De esta manera, entre 1830 y 1920 varios presidentes contrataron botánicos, geógrafos, geólogos, exploradores y científicos, quienes lograron sentar las bases para las expediciones posteriores.
La década de los 20, por otra parte, también fue la época en la que aparecieron las primeras cartografías de la zona. En este sentido, hay que citar al cartógrafo Karl Troll como uno de los más destacados.
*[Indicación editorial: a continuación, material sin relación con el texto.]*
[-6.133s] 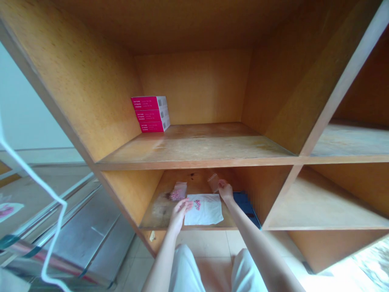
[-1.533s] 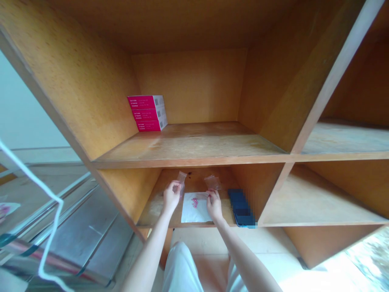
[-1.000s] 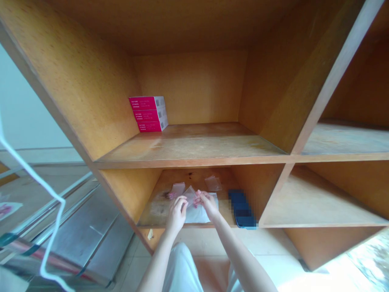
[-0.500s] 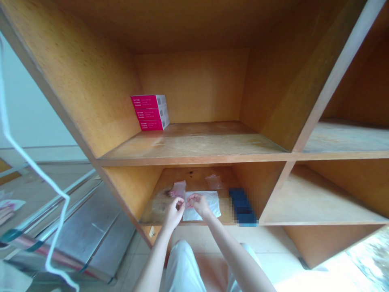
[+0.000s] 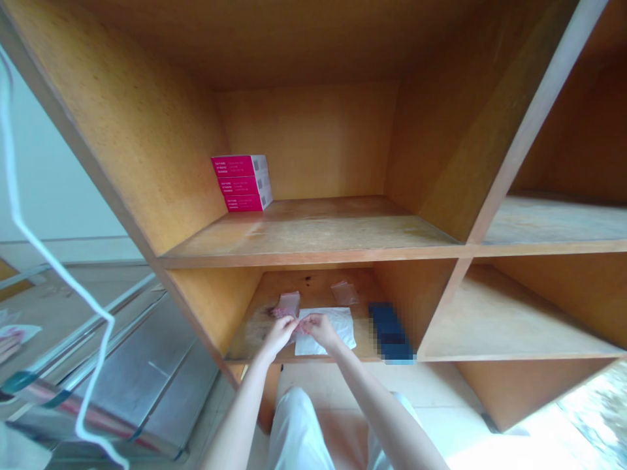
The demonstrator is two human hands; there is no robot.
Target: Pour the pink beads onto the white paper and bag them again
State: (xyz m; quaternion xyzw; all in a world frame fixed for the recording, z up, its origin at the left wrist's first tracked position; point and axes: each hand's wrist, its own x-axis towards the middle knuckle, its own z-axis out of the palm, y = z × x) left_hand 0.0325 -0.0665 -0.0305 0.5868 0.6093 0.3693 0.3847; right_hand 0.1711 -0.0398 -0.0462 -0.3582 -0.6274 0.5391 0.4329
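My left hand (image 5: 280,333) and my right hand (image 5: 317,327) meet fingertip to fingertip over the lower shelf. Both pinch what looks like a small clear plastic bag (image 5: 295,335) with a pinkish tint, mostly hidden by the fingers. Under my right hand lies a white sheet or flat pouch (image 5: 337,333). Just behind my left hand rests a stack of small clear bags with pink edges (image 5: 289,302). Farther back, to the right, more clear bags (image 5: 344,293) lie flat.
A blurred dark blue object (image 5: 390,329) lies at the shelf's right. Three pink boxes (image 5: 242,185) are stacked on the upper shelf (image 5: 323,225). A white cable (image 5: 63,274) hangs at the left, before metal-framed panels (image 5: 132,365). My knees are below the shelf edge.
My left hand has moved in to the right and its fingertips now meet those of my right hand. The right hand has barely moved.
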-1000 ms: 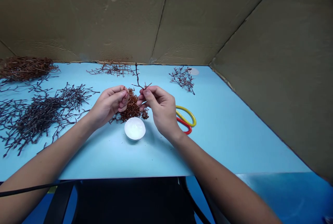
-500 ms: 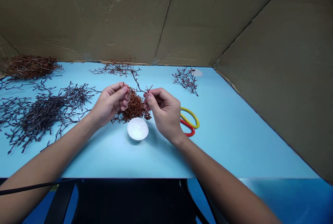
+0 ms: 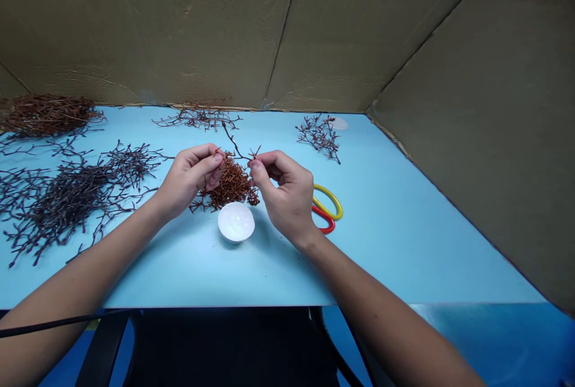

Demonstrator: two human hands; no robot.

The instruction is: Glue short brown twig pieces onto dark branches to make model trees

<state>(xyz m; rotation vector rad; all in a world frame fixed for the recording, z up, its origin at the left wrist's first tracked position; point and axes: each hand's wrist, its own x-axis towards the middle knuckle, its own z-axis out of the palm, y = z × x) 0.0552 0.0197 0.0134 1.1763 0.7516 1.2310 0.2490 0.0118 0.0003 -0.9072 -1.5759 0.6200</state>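
Observation:
My right hand (image 3: 284,192) pinches a dark, thin twig (image 3: 232,139) near its lower end, where small reddish-brown pieces stick out above the fingertips. The twig slants up and left, its tip in the air. To the left, my left hand (image 3: 192,178) has thumb and forefinger pressed together on a small reddish-brown piece (image 3: 218,150). Between and below the hands lies a pile of short reddish-brown pieces (image 3: 231,184). In front of that pile stands a small white bowl (image 3: 236,222) with something whitish in it.
Scissors with yellow and red handles (image 3: 331,202) lie beside my right hand, partly hidden. Dark twigs (image 3: 74,195) spread over the left side, with a reddish-brown heap (image 3: 50,115) behind. More twigs lie at the back centre (image 3: 197,117) and back right (image 3: 320,137). Cardboard walls (image 3: 188,27) enclose the table.
The view has shifted slightly. The fingers of my left hand have curled in a little, and the twig in my right hand has tilted slightly left.

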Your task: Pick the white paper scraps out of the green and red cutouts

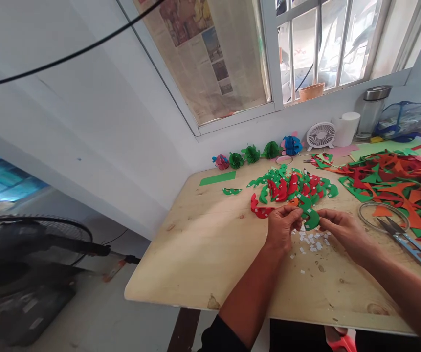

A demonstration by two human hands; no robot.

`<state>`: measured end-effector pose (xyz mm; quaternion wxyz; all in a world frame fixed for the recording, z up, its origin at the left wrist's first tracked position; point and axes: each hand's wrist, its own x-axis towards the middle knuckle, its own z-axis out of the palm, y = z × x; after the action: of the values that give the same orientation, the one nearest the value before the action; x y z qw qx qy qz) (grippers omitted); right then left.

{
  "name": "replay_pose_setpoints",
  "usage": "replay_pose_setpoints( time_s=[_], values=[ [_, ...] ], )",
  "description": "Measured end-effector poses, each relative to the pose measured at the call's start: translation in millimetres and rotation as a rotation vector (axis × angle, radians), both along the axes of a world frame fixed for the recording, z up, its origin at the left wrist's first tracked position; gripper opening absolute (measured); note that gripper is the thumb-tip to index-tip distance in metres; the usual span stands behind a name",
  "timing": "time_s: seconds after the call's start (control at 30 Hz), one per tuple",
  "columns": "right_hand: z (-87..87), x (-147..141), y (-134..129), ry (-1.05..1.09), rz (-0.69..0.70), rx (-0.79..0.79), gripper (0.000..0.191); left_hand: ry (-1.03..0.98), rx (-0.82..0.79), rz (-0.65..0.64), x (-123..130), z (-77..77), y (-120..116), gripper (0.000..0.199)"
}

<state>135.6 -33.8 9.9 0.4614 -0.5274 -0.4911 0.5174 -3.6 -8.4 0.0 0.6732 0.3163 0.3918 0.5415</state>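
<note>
Fingers (295,214) Pinch a Green Cutout (312,222) Over the Table (195,254)

We grip the curved green cutout between the thumb and fingers of our left hand (280,226), which comes in from nine o'clock. Our right hand (342,230) is at the opposite edge, toward three, its thumb and finger drawn close together; we cannot tell whether they grip the cutout or only touch it. Small white squares dot its green face.

Taking that cutout as the centre of the dial, we see white paper bits (315,243) scattered at six o'clock. At eleven lies a heap of red and green cutouts (293,186), and at ten a flat green strip (217,178). Red, orange and green offcuts (411,188) spread at two. We find a clear ring (360,211) at three and scissors (401,238) between three and four, their blade tips reaching the ring. Five paper balls (252,154) line the back from ten toward twelve, where a white fan (321,135) stands.
</note>
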Motion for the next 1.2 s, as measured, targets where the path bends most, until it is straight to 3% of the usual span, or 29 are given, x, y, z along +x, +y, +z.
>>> replay_pose_setpoints(
  time_s=[0.77,1.2],
  values=[
    [-11.1,3.0,1.7,0.027,0.047,-0.038,0.042,0.018,-0.030,0.122,7.3,-1.4,-0.1,0.025],
    [-6.6,1.8,0.9,-0.012,0.044,-0.009,0.043,0.022,-0.061,0.147,7.4,1.4,-2.1,0.025]
  ],
)
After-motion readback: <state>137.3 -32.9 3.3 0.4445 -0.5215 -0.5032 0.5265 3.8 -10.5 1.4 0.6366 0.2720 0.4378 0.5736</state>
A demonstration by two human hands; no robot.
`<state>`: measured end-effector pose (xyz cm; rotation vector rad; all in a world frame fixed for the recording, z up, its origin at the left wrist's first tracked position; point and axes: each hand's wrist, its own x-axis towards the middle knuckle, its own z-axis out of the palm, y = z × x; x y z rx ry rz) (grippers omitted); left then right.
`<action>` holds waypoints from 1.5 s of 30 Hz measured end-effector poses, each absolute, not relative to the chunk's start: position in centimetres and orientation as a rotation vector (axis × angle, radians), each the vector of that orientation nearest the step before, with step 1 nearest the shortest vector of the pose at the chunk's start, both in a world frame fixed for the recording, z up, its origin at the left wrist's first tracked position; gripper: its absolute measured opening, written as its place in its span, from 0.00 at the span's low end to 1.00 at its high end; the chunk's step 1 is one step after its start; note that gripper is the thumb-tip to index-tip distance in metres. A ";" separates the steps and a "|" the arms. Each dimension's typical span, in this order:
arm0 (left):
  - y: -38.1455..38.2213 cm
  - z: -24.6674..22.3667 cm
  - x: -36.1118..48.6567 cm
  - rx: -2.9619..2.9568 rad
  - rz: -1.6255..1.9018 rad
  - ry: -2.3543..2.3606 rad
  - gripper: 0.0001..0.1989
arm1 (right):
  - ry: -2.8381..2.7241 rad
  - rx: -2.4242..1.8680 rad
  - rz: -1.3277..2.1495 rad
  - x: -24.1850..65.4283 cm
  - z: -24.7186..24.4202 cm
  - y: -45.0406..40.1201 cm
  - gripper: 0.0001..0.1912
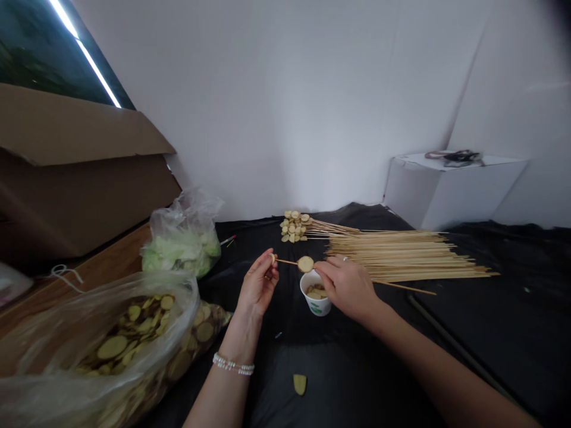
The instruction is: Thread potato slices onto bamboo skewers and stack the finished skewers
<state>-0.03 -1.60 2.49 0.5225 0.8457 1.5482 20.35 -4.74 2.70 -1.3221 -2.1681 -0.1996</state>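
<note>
Set the dial on the white paper cup (319, 307), and here we go: out at eight o'clock, an open bag of slices (193, 294); at ten, a bag of greens (178, 252). In to about ten, and the left hand (259, 282) has a small slice (273, 257) pinched in its fingertips, right at the front end of a skewer (286, 261)! Up between eleven and twelve, a cluster of sliced rounds (293, 227) on sticks; just past six, one loose slice (300, 384) lies alone. Near eleven, a larger slice (306, 264) rides on the skewer, and at one the right hand (352, 288) grips the stick close behind it. Out at two, a spread of bare sticks (401, 255).

My read: this is the threading step, the small slice going on at the tip. The next move calls for a steady right-hand pinch, the slice square to the point, and a gentle push with the left fingertips kept clear of the tip, lest the slice split
</note>
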 end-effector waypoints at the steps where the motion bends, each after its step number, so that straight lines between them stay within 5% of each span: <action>1: -1.6 2.5 0.0 0.527 1.549 0.850 0.12 | -2.170 -1.319 -0.207 20.3 2.7 -4.7 0.12; 32: -1.8 2.6 0.2 0.577 1.816 0.996 0.09 | -2.140 -1.313 -0.392 20.7 2.5 -4.4 0.10; 45: -1.6 3.0 0.2 0.241 1.499 0.712 0.09 | -2.152 -1.254 -0.328 20.2 2.6 -4.9 0.11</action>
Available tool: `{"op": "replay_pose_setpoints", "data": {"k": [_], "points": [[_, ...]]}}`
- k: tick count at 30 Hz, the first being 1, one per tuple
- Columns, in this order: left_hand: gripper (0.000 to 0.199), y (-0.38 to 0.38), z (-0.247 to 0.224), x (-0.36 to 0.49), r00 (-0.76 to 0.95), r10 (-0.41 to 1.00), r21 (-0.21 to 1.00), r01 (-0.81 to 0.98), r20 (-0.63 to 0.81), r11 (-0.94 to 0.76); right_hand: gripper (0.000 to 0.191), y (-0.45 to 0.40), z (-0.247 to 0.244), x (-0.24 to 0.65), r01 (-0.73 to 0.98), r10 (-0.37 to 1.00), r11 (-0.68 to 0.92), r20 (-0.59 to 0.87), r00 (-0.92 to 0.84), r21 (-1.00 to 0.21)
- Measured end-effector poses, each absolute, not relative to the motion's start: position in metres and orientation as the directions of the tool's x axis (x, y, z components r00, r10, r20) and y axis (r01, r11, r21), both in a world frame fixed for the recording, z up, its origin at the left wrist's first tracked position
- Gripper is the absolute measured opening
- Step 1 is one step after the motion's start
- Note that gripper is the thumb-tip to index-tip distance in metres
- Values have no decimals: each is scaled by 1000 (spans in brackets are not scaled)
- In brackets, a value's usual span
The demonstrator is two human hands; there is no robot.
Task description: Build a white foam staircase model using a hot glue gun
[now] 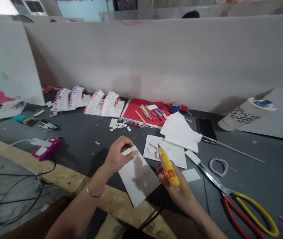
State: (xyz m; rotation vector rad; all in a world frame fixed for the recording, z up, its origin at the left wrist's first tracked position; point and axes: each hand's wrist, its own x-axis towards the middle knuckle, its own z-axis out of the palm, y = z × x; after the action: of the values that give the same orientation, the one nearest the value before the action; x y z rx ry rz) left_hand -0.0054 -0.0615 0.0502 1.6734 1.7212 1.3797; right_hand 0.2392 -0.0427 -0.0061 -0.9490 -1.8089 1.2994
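The pale cup (243, 114), leaning toward the far right corner of the tabletop (81, 132), carries dark blue print: a flower-like figure and beside it what may be large letters, though they curve away from me too far to read.

The person's left hand (118, 154) is nearly closed, thumb and forefinger pinching the upper edge of a white board (141, 179); a small white piece (133, 148) seems to sit at those fingertips. A thin bangle (94, 196) circles that wrist. The right hand (181, 191) is curled round a yellow tool (166, 162), gripping its body.

The board lies at a slant by the tabletop's near edge, its long axis running from upper left to lower right, the lower end reaching over the light wooden strip (17, 155). The tool is held above the tabletop, just right of the board, its narrow tip pointing toward the far edge and a little left, its back end toward the near edge.

Beyond the tool lies a white card (178, 157) with slivers on it. Large scissors (224, 191) stretch toward the near right corner, handles nearest me, one red and one yellow. Toward the left end of the near edge rests a magenta device (53, 146).
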Motion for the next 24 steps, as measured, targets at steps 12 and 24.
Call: {"op": "replay_pose_setpoints", "data": {"k": [12,24], "points": [[11,-139,68,-46,-289,659,527,828,694,-192,33,-29,21,59,489,678,489,-38,-734,-722],[13,-134,25,-51,-405,693,680,714,596,-167,24,37,21,46,627,734,604,35,-679,-493]]}}
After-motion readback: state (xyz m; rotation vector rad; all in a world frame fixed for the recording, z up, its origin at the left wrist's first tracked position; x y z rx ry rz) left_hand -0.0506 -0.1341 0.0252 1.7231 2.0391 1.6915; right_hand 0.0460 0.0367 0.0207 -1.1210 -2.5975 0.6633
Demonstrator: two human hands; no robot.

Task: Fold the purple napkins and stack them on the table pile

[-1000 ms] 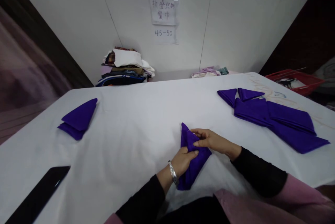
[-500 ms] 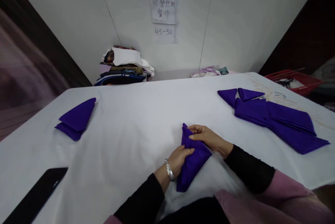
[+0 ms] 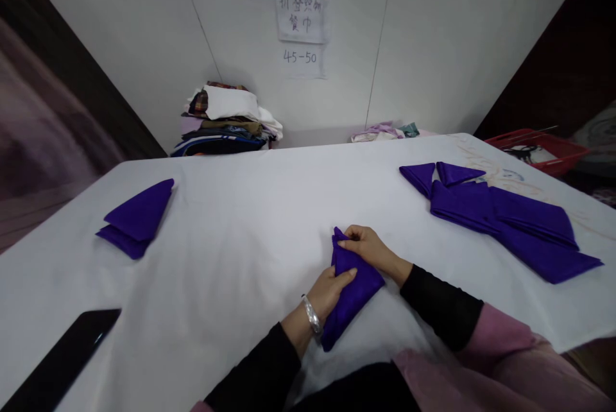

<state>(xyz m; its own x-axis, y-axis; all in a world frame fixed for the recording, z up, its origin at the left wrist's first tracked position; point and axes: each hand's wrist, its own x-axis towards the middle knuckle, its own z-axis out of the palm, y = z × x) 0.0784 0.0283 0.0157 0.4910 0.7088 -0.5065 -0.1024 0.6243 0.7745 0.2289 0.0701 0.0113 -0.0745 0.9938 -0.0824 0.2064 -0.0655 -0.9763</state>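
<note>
A folded purple cloth napkin [image 3: 359,293] is between my two hands, low over the white-covered table. My left hand [image 3: 330,293], with a silver bracelet at its wrist, grips the napkin's left side, thumb on top and the fingers hidden behind the cloth. Near the upper tip, my right hand [image 3: 368,246] pinches the napkin's upper edge between thumb and fingers. Another folded purple napkin [image 3: 139,213] lies far to the left. On the right side lie several more folded purple napkins [image 3: 534,213], some overlapping.
A black flat object [image 3: 62,360] lies at the table's front left. Stacked clothes [image 3: 231,120] and a smaller fabric pile [image 3: 382,133] sit by the wall behind the table [image 3: 240,206]. A red basket [image 3: 558,155] stands beyond the right edge. Handwritten paper signs [image 3: 303,27] hang on the wall.
My right hand has shifted slightly left, bringing the napkin's right part over toward its left edge. The left hand keeps its grip in nearly the same place.
</note>
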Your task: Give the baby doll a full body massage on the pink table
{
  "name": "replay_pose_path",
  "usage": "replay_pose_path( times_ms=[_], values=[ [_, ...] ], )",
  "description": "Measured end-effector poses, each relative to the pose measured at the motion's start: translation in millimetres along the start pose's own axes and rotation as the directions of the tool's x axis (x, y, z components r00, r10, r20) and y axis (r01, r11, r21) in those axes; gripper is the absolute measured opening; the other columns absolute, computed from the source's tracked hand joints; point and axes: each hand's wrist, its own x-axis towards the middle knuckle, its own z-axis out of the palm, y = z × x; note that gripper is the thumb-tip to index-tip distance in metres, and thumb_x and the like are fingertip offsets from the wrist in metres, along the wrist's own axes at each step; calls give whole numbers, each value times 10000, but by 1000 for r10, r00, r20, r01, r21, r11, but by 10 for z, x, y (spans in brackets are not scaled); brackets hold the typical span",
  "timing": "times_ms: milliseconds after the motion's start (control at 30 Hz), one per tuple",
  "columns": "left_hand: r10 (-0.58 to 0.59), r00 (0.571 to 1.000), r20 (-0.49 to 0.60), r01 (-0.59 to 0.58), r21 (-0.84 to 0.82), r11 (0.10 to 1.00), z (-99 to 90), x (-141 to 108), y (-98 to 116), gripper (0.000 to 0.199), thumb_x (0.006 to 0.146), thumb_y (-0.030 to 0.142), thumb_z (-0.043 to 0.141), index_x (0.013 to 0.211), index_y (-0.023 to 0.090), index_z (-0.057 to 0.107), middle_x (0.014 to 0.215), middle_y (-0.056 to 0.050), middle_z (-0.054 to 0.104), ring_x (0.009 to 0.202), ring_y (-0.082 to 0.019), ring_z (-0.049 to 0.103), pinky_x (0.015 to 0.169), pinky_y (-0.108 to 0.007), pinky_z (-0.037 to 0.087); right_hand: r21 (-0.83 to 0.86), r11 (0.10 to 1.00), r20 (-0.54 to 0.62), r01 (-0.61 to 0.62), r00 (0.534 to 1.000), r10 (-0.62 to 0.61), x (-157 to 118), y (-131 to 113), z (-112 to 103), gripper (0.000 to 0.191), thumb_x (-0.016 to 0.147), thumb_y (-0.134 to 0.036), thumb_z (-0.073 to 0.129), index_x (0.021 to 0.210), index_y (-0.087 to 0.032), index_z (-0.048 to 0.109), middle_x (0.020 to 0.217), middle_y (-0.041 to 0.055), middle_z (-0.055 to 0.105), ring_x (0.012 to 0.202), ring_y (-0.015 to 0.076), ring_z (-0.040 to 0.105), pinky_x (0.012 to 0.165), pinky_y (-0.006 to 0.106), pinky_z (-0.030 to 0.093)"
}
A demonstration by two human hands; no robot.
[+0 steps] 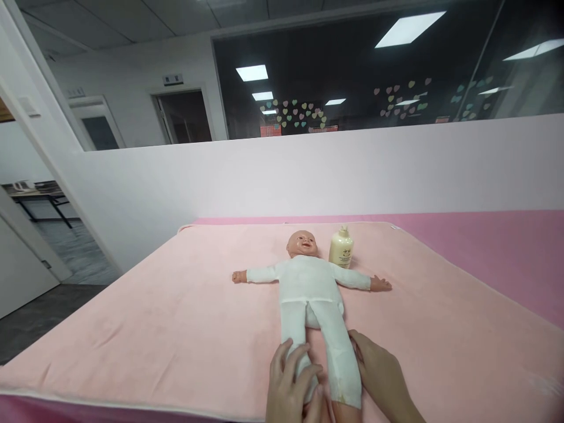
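A baby doll (312, 282) lies on its back with its arms stretched out sideways. Its body is white cloth; the head, hands and feet are flesh-coloured. My left hand (288, 385) is closed over the doll's lower leg on the left, fingers curved across the white cloth. At the outer side of the other leg is my right hand (383, 373), its fingers curled in against the thigh and knee, the tips partly hidden by the leg. A pale yellow pump bottle (341, 249) stands upright beside the doll's head, above the arm on the right.
A light pink blanket (198, 317) lies under the doll, over a darker pink surface (476, 252). Behind it rises a white low wall (308, 176) with dark glass (352, 64) above. At the far left are a white door (22, 264) and a table (42, 197).
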Motion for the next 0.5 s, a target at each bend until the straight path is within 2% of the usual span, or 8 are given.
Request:
replay_pose_path(
  times_ms=[133,233,367,433,500],
  values=[
    [-109,994,-20,108,-45,993,-8,12,46,215,787,193,516,956,259,631,1119,-67,593,1188,-277,436,1004,-542,351,10,1000,39,-23,999,22,-15,-27,-24,238,855,-312,328,894,-256,556,826,9,657,723,189,611,603,264,353],
    [-104,992,66,110,-104,988,-107,173,69,218,810,216,500,983,269,621,1124,-56,595,1189,-260,437,1014,-532,337,38,999,55,-36,998,34,-22,-5,-32,251,857,-332,326,916,-269,562,853,8,659,756,194,614,622,266,363],
    [-107,975,192,139,-163,977,-242,630,-36,246,848,225,459,1032,286,611,1177,-35,577,1230,-243,397,1059,-532,267,120,993,107,16,994,-29,20,51,-146,286,871,-371,297,888,-276,566,831,1,654,744,184,606,627,260,366],
    [-151,973,176,187,-204,961,-234,902,-188,244,862,249,451,1041,268,614,1175,-46,580,1209,-234,420,1048,-489,301,130,990,115,56,991,-72,79,65,-273,311,878,-389,281,881,-270,569,754,-1,635,697,179,592,609,259,357],
    [-221,965,144,252,-258,933,-153,1144,-402,230,869,290,448,1009,248,626,1150,-52,591,1138,-217,482,1003,-442,366,84,994,60,66,996,-72,170,62,-418,327,878,-399,277,888,-260,573,692,1,607,650,179,570,588,262,341]
  ],
)
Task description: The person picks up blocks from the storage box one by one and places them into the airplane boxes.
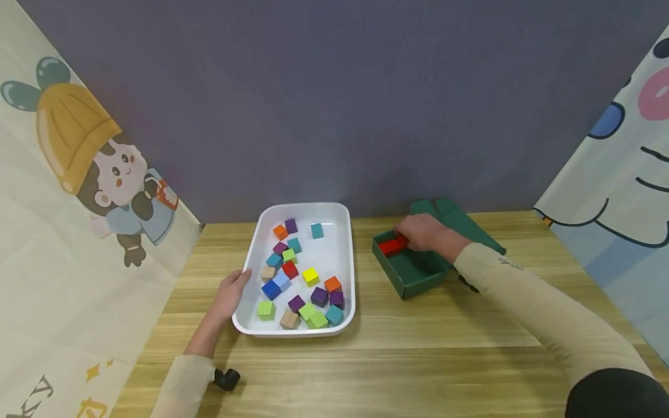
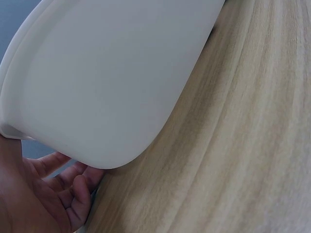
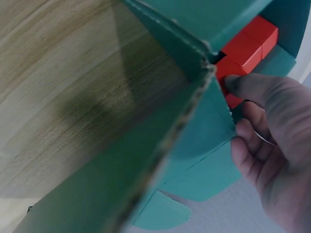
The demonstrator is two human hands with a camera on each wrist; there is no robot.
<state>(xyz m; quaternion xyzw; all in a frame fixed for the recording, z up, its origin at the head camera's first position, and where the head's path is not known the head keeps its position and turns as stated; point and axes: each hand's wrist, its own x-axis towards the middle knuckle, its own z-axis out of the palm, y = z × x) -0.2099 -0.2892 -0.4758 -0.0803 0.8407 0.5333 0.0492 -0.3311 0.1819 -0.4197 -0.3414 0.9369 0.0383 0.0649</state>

Troll puso el nombre a muchos de los picos de la Cordillera Real en 1929. Asimismo, reubicó correctamente la posición geográfica de algunas de las montañas.
Con todo, pese a que la información sobre los diferentes cerros se iba completando, no fue hasta el año 1962 que se volvió a hollar con éxito el Chearoco, esta vez en su vertiente más oriental.
Diez años después, en 1973, una expedición alemana —OOAE 73— consiguió escalar el filo suroeste hasta alcanzar la cumbre mayor.
En 1978, mientras tanto, fue conquistado el primer espolón, situado en la pared oeste y visible desde la ruta clásica a la cumbre.
Esta vez los protagonistas de la hazaña fueron italianos: Giuseppe Ferrari, Angelo Cosimi Gelmi, Franco Gugiatti y Cosimo Zappelli.
Y ese mismo año, en mayo, Denis Levaillant y quien esto escribe llevaron a cabo una intensa y complicada exploración de la cara este, faz en forma de círculo con peligrosos ventisqueros. Con esta iniciativa, terminaron abriendo una nueva ruta de ascenso normal a la cumbre principal y otra de mayor dificultad por el pilar central.
Incursiones escasas
Hoy, sin embargo, el Chearoco sigue siendo una de las cumbres más olvidadas que hay en Bolivia, incluso entre los propios montañeros, que no la tienen, a pesar de su belleza, como una de sus preferencias. Por eso, quizá, las expediciones a la zona se limitan la mayor parte de las veces a rodear las faldas de este colosal macizo.
Pero los que se animan al ascenso tienen su merecido premio al llegar arriba. Allá, un universo más allá del manto de nubes, que queda a los pies de uno, se abre, generando el asombro en todos aquellos que logran conquistar la cumbre.
Intensísimos azules a lo largo de la mañana y violetas y rojos cuando cae la tarde colorean la escena. Y es entonces cuando uno se da cuenta de que, más allá del gas, la soya, el oro o la plata, las montañas son uno de los recursos más valiosos de los que disfruta Bolivia.